Strictly speaking, enoteca is Italian for a shop that sells wine, and you will certainly find that Enoteca Great Fine Wine has an extraordinary selection of wines from all over the world, from the famed Gaja of the Piedmont to the great wines of the Australian Yarra and Barossa valleys to 1964 Dom Perignon.
Thousands of bottles are displayed floor-to-ceiling in this attractive, minimalistic shop with awnings over its wide glass front. But this enoteca also prides itself on being the purveyor of some of the finest Italian and European produce, and the bon vivants of Chiang Mai are rejoicing.
Just inside the entrance, customers are greeted by an Aladdin’s cave of meats, cheese and other antipasti, all beautifully displayed in a chilled glass-fronted cabinet: Parmigiano Reggiano, Grana Padano, gouda, brie, speck, salami, mortadella, coppa, parma and wonders such as truffle oil, mostarda di Cremona candied fruit with mustard, onion jam, and, in little wooden boxes: bottles of the magnificent Acetaia Montale Rangone DOP balsamic vinegar from Modena.

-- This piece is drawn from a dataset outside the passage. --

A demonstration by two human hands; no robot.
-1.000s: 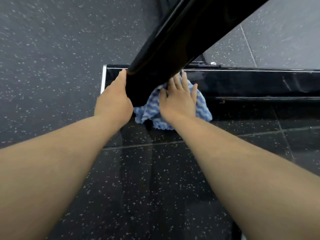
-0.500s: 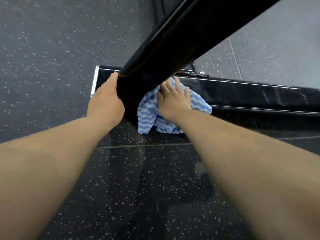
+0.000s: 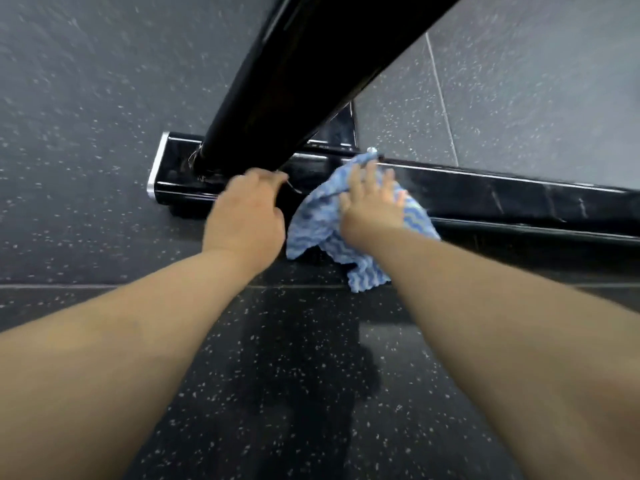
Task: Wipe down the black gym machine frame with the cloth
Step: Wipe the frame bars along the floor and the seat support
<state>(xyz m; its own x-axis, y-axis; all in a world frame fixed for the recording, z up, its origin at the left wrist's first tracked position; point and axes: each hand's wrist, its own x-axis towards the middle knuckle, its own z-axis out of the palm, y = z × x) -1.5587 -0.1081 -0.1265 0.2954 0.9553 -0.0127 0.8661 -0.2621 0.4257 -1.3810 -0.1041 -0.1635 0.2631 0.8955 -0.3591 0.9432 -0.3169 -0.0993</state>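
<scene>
The black gym machine frame has a thick glossy slanted post [image 3: 311, 64] that meets a low horizontal base bar [image 3: 519, 199] on the floor. A blue-and-white wavy-striped cloth [image 3: 311, 230] lies over the base bar just right of the post's foot, one corner hanging down to the floor. My right hand [image 3: 372, 202] presses the cloth onto the bar with spread, straight fingers. My left hand [image 3: 246, 209] is blurred at the foot of the post. Its fingers bend loosely against the bar and hold nothing that I can see.
Dark speckled rubber floor [image 3: 86, 98] surrounds the frame, with a tile seam running across in front of the bar. A chrome end cap [image 3: 157, 168] closes the bar's left end. A small bolt head [image 3: 371, 149] sits on the bar above the cloth.
My right hand slid the cloth rightward from the foot of the post onto the base bar. My left hand left the side of the post and dropped lower to its foot.
</scene>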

It all brings back memories of being a kid in a candy store, and it really is hard to decide what to have, but a good place to start would be the antipasti misti board with its selection of cold cuts, cheeses and a warm basket of house-made bread.

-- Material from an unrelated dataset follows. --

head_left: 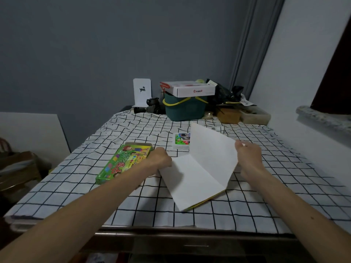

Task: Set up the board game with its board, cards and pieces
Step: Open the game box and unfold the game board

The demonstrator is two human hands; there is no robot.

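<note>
A folded white game board [197,168] lies partly open on the checked tablecloth [76,179], white back up, with a yellow-green edge showing underneath. My left hand [159,158] grips its left edge. My right hand [247,156] pinches the raised right flap, which stands tilted up. The green and yellow game box [123,162] lies left of the board, next to my left hand. A small stack of picture cards [181,140] sits behind the board, partly hidden by the lifted flap.
At the table's far end stand a dark green basket [184,109] with a white carton on top, a white bookend [142,91], dark clutter and plastic containers [254,113]. A wall and window sill [322,118] are close on the right. The table's front edge [190,234] is near me.
</note>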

Look for the lardo di Colonnata – this scented pork lard, made only in the tiny village of Colonnata, is an ambrosial morsel of Italian culinary history, and its translucent whiteness echoes that of the marble of the nearby Carrara quarries, where Michelangelo once sourced the stone for his sculptures. Of course, a bottle of wine to go with the antipasti is highly recommended. It would be remiss not to, with such fine cheeses as salva cremasco and tallegio on the board.

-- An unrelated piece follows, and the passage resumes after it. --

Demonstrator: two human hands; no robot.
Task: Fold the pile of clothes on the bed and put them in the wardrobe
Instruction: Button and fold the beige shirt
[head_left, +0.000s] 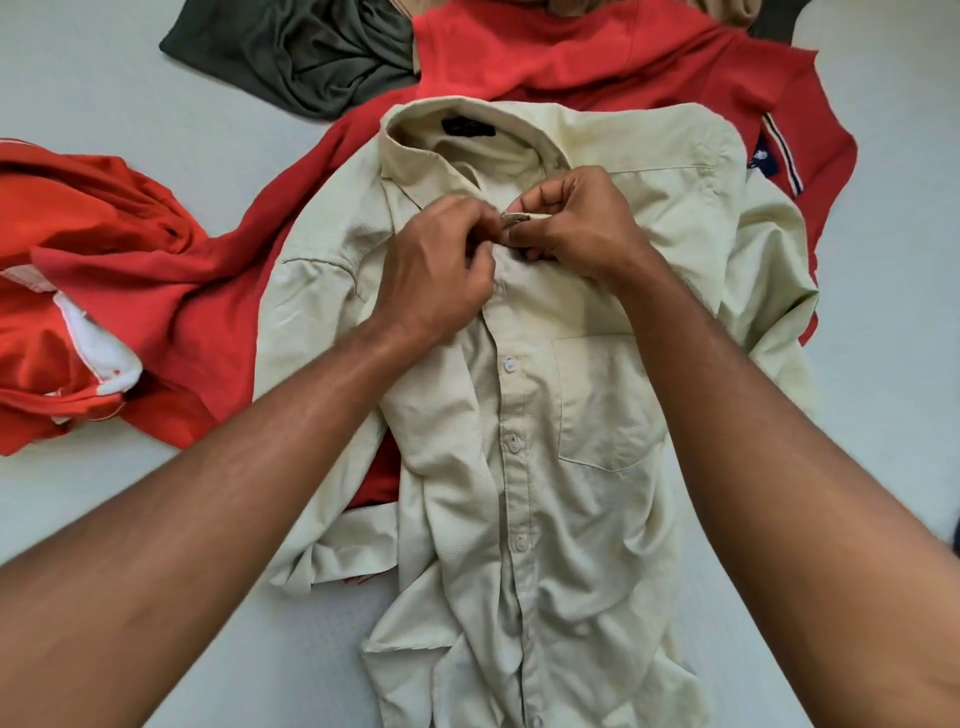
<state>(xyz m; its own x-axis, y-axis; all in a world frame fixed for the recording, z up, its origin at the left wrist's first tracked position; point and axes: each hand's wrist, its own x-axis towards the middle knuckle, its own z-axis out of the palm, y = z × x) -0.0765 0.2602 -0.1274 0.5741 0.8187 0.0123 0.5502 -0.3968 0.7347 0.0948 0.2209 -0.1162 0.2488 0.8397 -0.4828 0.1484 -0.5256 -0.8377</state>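
Head cam: L hand (436, 270) & R hand (571, 228), each grip pinching cream shirt (597, 405) just below collar (467, 143).

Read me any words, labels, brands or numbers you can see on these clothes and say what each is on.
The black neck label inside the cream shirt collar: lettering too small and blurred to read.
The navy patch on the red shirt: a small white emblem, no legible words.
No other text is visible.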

Your main course will also be a pleasant dilemma of choices – the ebony fettuccine al nero di seppia with salmon and Italian green asparagus, the ravioli of black truffle and ricotta with a porcini mushroom cream sauce, or the slow-cooked lamb shank that falls off the bone?
And what is a good Italian meal without dessert – try the salted caramel ice cream with balsamic vinegar: the sweet-saltiness of the caramel is wonderfully complemented by the profound umami nuances of the aged vinegar.
The unbaked cheesecake with mascarpone and cream cheese is equally sublime, drizzled with a luscious blueberry sauce. It’s best to visit with a convivial group of friends, if only so you can share their desserts.
Owner and manager, the affable gastronome Sergio Canale, is a native of Genoa who has made his home here in Chiang Mai. In true Italian style, Sergio is passionate about good food. “I am a traditionalist,” he says. He does not believe in trying to improve on the standards of cooking of generations of Italian mothers. “Look at this,” he says of the rich crimson sauce of the bucatini All’Amatriciana on the table. “Who am I to try and improve or change how an Amatriciana is made?” And he is absolutely right: time-honored traditions, time-tested methods and the freshest, finest ingredients are what makes the food here so very, very good.